Example of how a user could filter the data:

    Type = "Super Sport"
    Power = "11 kW of minder"
    Brand = "Aprilia"

## Import packages

In [1]:
import pandas as pd
import numpy as np
# Homemade function to filter the dataframe
from FilterMoto import filter_data

In [2]:
help(filter_data)

Help on function filter_data in module FilterMoto:

filter_data(df, type_moto=None, power_moto=None, brand_moto=None)
    Function to filter the final dataframe. The user provides the dataframe and a type of motorcycle, and/or power, and/or brand.
    
    Args:
    df : User must provide a pandas dataframe.
    type_moto (str): Optional, default is all types. Otherwise, provide a valid string, example: 'Enduro'
    power_moto (str) : Optional, default is all kind of powers. Otherwise, provide a valid string. Example: 'meer dan 35 kW'
    brand_moto (str) : Optional, default is all brands available. Otherwise, provide a valid string.

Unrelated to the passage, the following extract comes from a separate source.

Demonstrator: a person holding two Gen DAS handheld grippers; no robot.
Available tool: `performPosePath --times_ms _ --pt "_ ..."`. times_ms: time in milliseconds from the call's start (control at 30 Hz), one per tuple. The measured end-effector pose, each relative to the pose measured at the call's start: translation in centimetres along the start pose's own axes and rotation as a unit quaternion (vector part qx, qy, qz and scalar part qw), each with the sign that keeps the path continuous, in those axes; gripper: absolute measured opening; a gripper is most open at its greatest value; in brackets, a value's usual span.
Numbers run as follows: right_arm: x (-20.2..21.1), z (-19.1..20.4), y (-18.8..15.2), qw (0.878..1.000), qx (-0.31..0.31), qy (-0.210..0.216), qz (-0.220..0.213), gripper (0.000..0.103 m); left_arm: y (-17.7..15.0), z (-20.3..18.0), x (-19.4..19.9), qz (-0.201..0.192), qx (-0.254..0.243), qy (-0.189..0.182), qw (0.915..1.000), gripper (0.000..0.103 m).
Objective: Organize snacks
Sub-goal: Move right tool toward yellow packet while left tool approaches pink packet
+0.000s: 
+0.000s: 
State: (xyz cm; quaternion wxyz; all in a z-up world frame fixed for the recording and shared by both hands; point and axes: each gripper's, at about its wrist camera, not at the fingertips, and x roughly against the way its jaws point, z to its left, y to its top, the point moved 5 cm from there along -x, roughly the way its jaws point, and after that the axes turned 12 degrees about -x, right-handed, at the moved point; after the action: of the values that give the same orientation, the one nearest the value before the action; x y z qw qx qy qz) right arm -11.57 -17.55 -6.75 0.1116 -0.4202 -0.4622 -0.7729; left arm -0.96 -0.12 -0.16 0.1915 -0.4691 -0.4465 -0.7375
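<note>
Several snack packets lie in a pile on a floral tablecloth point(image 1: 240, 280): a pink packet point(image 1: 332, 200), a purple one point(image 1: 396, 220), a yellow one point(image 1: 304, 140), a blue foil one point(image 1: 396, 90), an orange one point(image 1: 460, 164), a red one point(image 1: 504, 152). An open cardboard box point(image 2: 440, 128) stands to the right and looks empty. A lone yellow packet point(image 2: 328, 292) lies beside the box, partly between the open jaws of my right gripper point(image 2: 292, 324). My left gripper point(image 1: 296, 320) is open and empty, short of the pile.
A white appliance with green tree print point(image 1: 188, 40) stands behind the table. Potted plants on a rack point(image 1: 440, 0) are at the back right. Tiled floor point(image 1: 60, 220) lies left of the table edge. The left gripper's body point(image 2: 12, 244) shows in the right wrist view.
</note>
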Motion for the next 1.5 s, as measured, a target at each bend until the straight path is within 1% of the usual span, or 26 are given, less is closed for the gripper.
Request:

Example : 'BMW'
    
    Returns: Based on the input, the function returns a filtered pandas dataframe sorted by the best deal.



## Load data

In [3]:
# read final version of the dataframe
df = pd.read_csv('C:/Users/david/Desktop/courses/5_data_preprocessing/cu_moto_data/df_final.csv')
# removes all motorcycles for which there is no metric avaialble (could be because there wasn't enough data to make a metric, see feature engineering notebook for more information)
df = df.dropna(subset=['metric'])

In [4]:
# All possible values that can be provided in the filter_data function
Type_set = np.unique(df["type"])
Power_set = np.unique(df["power"])
Brand_set = np.unique(df["brand"])
print(Type_set)
print(Power_set)
print(Brand_set)

['Chopper' 'Crossmotor' 'Enduro' 'Overig' 'Scooter' 'Sport' 'SuperMoto'
 'Toermotor']
['11 kW of minder' '12 t/m 35 kW' 'meer dan 35 kW']
['Aprilia' 'BMW' 'Buell' 'Cagiva' 'Ducati' 'Harley-Davidson' 'Honda'
 'Husqvarna' 'Hyosung' 'KTM' 'Kawasaki' 'MV Agusta' 'Mash' 'Moto Guzzi'
 'Piaggio' 'Royal Enfield' 'Suzuki' 'Triumph' 'Yamaha']


#### Looking for Sport model and with strong engine

In [5]:
filter_data(df=df,type_moto = 'Sport', power_moto = 'meer dan 35 kW').head(20)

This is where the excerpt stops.